- Opening Delimiter -

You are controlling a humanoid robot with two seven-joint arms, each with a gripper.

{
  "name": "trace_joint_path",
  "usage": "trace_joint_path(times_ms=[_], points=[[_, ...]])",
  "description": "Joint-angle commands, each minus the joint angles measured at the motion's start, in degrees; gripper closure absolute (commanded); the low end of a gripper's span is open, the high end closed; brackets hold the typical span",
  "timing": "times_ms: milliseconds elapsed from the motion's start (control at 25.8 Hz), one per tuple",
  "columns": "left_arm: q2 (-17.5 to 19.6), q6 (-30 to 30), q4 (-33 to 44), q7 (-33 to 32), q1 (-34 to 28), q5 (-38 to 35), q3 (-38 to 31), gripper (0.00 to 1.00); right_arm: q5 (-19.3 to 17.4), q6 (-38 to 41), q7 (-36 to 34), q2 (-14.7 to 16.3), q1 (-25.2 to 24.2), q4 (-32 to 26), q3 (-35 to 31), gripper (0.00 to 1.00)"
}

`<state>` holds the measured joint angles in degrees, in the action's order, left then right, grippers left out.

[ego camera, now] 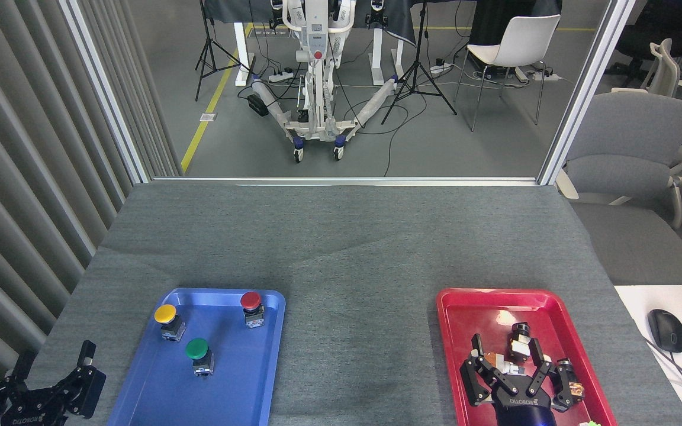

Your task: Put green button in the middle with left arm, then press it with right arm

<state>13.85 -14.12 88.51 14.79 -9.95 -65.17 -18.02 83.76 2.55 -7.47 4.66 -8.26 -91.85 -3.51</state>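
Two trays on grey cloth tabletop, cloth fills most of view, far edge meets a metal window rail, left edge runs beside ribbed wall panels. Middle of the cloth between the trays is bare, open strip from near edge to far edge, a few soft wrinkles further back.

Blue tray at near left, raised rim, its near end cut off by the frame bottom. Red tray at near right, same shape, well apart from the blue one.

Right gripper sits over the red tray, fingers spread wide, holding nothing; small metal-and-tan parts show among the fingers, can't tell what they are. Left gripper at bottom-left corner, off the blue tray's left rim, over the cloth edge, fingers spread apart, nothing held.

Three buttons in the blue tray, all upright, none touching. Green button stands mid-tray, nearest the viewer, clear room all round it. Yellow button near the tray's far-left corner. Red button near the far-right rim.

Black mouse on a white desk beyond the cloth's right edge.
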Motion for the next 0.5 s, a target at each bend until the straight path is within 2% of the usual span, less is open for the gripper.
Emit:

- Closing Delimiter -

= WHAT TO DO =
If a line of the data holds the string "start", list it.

= EXERCISE RESULT =
  "description": "Joint-angle commands, each minus the joint angles measured at the motion's start, in degrees; gripper closure absolute (commanded); the low end of a gripper's span is open, the high end closed; brackets hold the typical span",
  "timing": "times_ms: milliseconds elapsed from the motion's start (control at 25.8 Hz), one per tuple",

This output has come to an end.